Albert Vérot est né en 1889 et décédé en 1970. « Ce n’est qu’après son décès que son fils et sa femme ont trouvé un cahier d’écolier, où il avait écrit ses souvenirs d’enfance ».
C’est ainsi que Christiane Chavanon, sa nièce, habitante d’Escoulis dans le Comminges, territoire de Haute-Garonne, débute l’histoire de son livre : « Saint-Sauveur de Montagut, Grandir en Ardèche à la fin du XIXe siècle ».
Vision de la société rurale
À travers son ouvrage consacré à Saint-Sauveur-de-Montagut, Albert Vérot nous plonge dans le quotidien d’une enfance ardéchoise à la fin du XIXe siècle. Bien loin de la nostalgie facile, son récit restitue avec justesse une société rurale où le travail, la solidarité et l’attachement au terroir rythment la vie des familles.

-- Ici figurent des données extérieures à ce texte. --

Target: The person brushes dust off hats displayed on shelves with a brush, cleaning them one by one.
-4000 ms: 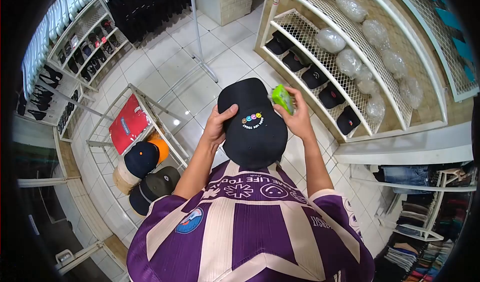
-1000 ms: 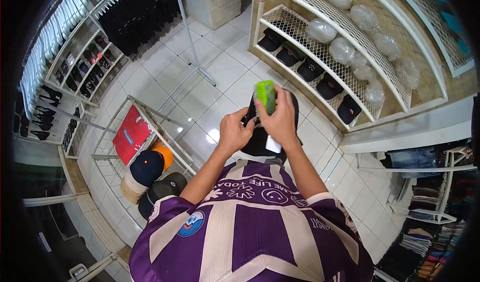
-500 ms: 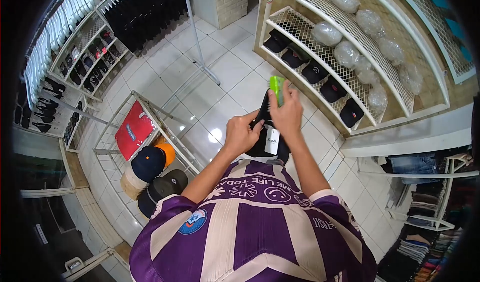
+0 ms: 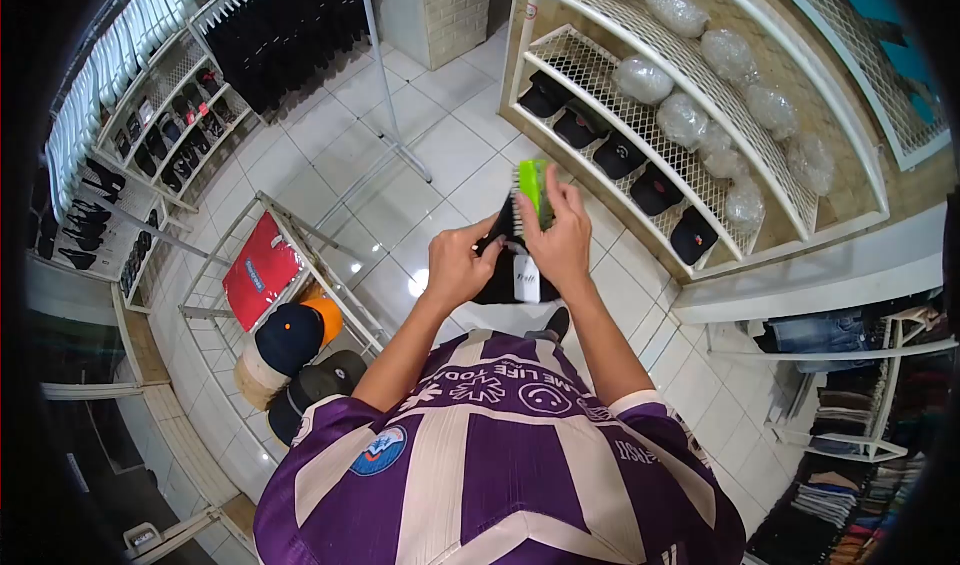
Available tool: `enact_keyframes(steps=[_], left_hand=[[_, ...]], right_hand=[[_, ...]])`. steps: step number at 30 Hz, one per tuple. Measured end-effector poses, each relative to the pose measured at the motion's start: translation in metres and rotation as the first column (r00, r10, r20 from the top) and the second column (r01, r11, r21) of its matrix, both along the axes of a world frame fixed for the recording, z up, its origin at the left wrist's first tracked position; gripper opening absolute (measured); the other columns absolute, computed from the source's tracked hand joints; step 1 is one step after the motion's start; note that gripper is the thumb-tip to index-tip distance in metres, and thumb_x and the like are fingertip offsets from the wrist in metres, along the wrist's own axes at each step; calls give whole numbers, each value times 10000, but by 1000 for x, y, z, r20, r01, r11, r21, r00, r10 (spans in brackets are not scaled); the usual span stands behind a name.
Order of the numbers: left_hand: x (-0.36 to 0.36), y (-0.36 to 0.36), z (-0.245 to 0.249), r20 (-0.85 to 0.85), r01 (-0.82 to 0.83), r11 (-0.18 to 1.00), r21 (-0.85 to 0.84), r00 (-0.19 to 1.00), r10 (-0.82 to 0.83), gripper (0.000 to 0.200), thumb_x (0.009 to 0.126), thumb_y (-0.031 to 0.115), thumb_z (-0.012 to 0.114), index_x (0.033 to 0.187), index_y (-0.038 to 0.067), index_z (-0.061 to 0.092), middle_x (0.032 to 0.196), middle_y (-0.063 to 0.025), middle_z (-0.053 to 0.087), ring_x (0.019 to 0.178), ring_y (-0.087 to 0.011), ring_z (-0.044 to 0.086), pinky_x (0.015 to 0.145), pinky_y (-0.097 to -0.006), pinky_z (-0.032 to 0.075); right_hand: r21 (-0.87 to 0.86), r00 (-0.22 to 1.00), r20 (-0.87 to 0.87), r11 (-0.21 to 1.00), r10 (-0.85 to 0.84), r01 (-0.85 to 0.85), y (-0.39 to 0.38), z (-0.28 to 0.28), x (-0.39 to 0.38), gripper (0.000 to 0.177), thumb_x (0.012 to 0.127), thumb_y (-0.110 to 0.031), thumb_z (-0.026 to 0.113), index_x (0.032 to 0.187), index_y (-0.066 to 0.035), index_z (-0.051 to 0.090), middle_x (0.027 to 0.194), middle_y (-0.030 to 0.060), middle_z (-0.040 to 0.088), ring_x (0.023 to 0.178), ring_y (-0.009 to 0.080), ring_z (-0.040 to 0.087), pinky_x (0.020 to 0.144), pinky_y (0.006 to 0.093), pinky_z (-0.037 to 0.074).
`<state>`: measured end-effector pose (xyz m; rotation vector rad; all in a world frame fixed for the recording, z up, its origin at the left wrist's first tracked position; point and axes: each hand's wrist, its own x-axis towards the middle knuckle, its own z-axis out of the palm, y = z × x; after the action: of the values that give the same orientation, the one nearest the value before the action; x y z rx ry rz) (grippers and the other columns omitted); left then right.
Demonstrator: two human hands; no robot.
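Observation:
My left hand (image 4: 459,269) pinches the edge of a black cap (image 4: 495,288) in front of my chest, thumb on the near side. A white tag (image 4: 526,279) with dark lettering hangs from the cap. In my right hand (image 4: 562,248) is a bright green brush (image 4: 531,183), its pale bristles facing left against the cap's dark upper edge. The fingers of that hand hide part of the brush's body. Much of the cap's shape is covered by both hands.
A low metal rack (image 4: 262,201) at left bears a red packet (image 4: 262,271) and several caps (image 4: 292,334). White mesh shelves (image 4: 592,57) at right hold black caps and plastic-wrapped bundles (image 4: 676,11). A white pole stand (image 4: 386,95) rises from the tiled floor ahead.
The green brush and right hand have shifted left and slightly down, and the bristles now show along the cap's edge. The cap's tag has turned and moved a little left.

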<state>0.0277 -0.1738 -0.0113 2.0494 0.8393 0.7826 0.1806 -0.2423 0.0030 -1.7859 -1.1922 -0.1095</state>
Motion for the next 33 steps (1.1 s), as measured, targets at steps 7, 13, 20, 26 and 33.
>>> enact_keyframes(steps=[7,13,20,26,33], left_hand=[[6,-1,-4,4,-15,996,87,1000,14,438,808,137,735,1245,122,717,702,-211,658,536,-353,629,561,-405,504],[3,-13,8,17,10,998,-54,1000,-9,403,822,142,734,1223,113,725,771,-225,686,521,-334,626,552,-390,498],[3,7,-20,210,-158,973,-171,959,193,298,860,100,714,1148,25,708,845,-167,738,656,-221,688,629,-336,517],[9,4,-31,399,126,813,-568,907,138,329,883,42,696,1189,-52,621,1016,-89,729,836,-135,666,727,-272,522],[11,-3,-35,340,195,796,-573,940,15,216,932,110,658,1081,-46,678,907,-56,721,831,-127,644,732,-315,518]], right_hand=[[60,900,-430,997,75,-55,7,-9,-9,579,934,-304,730,1382,34,585,962,157,644,767,208,594,687,327,479],[-46,974,80,975,-214,218,12,-6,5,634,924,-346,720,1378,67,562,1074,208,637,912,361,681,762,426,545],[129,979,190,990,-80,56,-17,18,-4,677,706,-222,890,1309,-15,664,986,110,632,1006,299,571,933,426,458],[31,976,206,997,68,-76,-16,2,13,643,731,-173,851,1334,-56,658,1052,135,614,1158,376,549,991,461,464],[-130,819,537,979,201,-156,-18,8,6,657,770,-230,830,1381,-104,627,1159,119,611,1180,349,546,1032,465,432]])
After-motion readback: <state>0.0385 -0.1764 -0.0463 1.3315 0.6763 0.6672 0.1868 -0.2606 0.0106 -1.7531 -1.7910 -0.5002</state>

Ses souvenirs et ceux de ses parents
Les souvenirs remontent à avant sa naissance, ce sont ceux de ses parents Jean-Pierre et Louise qu’il décrit, et englobent une période allant de 1870 à 1910.
Albert Vérot, à sa naissance, n’était pas l’enfant le plus attendu. Avec 21 ans de différence d’âge par rapport à son frère aîné Elie, des conditions de maternité et d’accouchement très rudes à cette époque, sa petite enfance et sa jeunesse seront un long parcours de souffrance.

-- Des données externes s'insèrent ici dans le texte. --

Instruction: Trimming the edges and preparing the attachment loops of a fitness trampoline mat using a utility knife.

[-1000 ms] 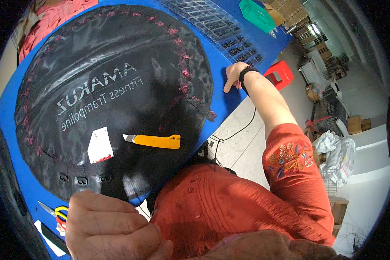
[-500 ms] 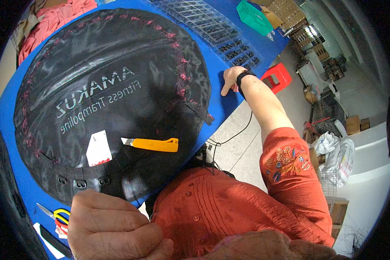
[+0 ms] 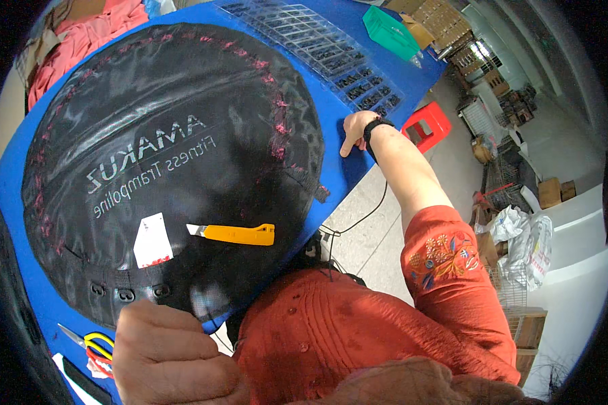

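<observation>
A round black trampoline mat (image 3: 230, 142) with pale print lies on the blue table. Red thread marks run around its rim, and several small black metal loops (image 3: 125, 295) show along the near edge. On it rest a yellow utility knife (image 3: 236, 234), blade pointing left, and a white label (image 3: 153, 239). My left hand (image 3: 172, 351) is curled into a fist close to the camera, above the mat's near edge; its fingertips are hidden. Beyond the mat's right side, my right hand (image 3: 357, 130) leans on the tabletop, thumb apart, other fingers partly hidden, nothing visible in it.
Yellow-and-red-handled scissors (image 3: 91, 345) lie at the near left. A clear compartment tray (image 3: 317, 44) of small dark parts and a green bin (image 3: 392, 34) stand at the far right. Pink cloth (image 3: 88, 44) sits far left; a red stool (image 3: 427, 127) stands beside the table.
The mat and the things on it appear slightly lower as the view shifts. My left fist sits a little lower; my right hand keeps its place by the tray.
</observation>
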### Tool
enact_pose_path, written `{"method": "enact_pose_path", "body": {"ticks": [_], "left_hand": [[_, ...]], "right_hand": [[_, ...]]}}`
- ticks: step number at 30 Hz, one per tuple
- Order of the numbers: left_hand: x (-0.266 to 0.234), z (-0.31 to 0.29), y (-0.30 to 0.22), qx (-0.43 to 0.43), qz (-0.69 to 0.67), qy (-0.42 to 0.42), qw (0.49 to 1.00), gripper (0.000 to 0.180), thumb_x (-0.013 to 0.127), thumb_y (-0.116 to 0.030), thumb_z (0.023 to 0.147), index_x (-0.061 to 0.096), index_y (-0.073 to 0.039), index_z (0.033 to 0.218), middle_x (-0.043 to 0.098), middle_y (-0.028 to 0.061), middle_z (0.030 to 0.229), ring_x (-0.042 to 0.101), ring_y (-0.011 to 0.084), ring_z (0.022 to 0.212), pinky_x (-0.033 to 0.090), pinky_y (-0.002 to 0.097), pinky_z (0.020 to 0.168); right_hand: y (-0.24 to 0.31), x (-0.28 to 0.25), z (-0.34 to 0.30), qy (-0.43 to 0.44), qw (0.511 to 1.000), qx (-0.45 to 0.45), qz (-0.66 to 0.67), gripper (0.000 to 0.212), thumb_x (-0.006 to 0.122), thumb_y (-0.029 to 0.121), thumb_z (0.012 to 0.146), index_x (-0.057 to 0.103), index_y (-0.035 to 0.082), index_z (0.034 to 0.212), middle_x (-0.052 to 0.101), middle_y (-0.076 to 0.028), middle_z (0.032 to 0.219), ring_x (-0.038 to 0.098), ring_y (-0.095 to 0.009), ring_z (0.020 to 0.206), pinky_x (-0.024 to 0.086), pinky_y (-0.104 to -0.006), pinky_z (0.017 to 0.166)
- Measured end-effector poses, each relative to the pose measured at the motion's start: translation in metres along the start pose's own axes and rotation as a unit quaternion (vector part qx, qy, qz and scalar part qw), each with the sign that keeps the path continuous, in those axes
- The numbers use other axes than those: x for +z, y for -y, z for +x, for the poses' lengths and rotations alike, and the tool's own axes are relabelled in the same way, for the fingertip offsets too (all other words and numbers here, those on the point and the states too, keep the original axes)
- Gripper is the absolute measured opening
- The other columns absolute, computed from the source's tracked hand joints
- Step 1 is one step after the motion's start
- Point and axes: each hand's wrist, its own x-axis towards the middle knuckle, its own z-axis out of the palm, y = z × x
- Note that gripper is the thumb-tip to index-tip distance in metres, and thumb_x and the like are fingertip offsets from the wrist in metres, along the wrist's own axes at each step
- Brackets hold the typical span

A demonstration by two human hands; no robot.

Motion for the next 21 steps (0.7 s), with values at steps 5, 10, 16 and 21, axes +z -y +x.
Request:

Envoyer les enfants faire des études n’était pas, en ces années-là, une priorité. Mais ce sera son instruction, imposée par son père, qui le sauvera de la misère et de la solitude.
Dans les usines à soie
Un récit à la Zola, dans les usines à soie de la vallée de Saint-Sauveur de Montagut, où les jeunes filles s’épuisaient à des tâches monotones, peu rémunérées, dans « les odeurs lourdes des chrysalides en décomposition et l’humidité chaude qui donnaient la nausée ».
Et autour c’était la campagne verdoyante, la rivière, les animaux de la forêt… Un univers où voudrait bien s’épanouir Albert. Le récit se termine dans les années 1910.
L'époque des classes sociales distinctes
Un récit qui fait écho à la vie rude du monde rural un peu partout en France, avec des classes sociales bien distinctes : les paysans et ouvriers d’un côté, les bourgeois et les nobles de l’autre. Les pauvres qui filaient la soie dans les usines et les belles dames qui portaient les belles robes.
L’écriture est fluide et laisse lors de la lecture ce parfum suranné des récits des auteurs de cette période ; pas de superflu, comme la vie l’était en ce temps-là.